_What the exercise asks_
Beginning with the first line of the data below, set down each line exactly through the line that contains "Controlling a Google".

_Given data_
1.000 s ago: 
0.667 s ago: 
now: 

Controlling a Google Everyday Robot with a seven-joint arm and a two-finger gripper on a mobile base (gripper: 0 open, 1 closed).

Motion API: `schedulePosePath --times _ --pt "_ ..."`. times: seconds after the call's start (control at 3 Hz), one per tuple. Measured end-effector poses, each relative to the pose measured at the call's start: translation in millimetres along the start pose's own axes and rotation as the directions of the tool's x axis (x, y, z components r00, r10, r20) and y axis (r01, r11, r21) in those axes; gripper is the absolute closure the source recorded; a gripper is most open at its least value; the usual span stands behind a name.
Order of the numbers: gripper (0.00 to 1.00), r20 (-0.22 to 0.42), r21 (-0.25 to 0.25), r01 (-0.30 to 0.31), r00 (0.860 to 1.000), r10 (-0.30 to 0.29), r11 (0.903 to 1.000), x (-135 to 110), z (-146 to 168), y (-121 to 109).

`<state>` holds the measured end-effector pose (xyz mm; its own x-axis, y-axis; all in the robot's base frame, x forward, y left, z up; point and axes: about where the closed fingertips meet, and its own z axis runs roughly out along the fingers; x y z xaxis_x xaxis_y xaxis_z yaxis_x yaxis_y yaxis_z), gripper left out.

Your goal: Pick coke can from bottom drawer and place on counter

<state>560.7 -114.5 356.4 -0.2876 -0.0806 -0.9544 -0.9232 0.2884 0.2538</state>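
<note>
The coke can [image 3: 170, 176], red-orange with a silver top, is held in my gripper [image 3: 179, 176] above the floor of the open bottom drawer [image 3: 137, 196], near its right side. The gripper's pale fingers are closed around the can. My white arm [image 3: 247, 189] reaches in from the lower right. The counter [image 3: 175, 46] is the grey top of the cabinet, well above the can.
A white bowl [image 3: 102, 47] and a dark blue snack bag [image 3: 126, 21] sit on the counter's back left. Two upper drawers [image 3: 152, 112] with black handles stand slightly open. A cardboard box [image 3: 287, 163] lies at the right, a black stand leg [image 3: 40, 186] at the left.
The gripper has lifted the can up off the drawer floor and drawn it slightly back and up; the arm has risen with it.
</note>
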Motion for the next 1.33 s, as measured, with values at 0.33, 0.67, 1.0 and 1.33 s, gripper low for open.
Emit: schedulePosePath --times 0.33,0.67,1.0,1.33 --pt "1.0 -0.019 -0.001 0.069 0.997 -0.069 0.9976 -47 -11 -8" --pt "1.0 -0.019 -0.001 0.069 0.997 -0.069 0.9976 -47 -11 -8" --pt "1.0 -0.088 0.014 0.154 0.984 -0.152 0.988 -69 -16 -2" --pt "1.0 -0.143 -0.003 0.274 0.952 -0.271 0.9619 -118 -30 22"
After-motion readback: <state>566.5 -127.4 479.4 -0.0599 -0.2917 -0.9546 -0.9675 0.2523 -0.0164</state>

_Exercise answer_
1.000 s ago: 
0.667 s ago: 
now: 

Controlling a Google Everyday Robot with a seven-joint arm and a two-finger gripper on a mobile base (gripper: 0 open, 1 closed).

No further output remains.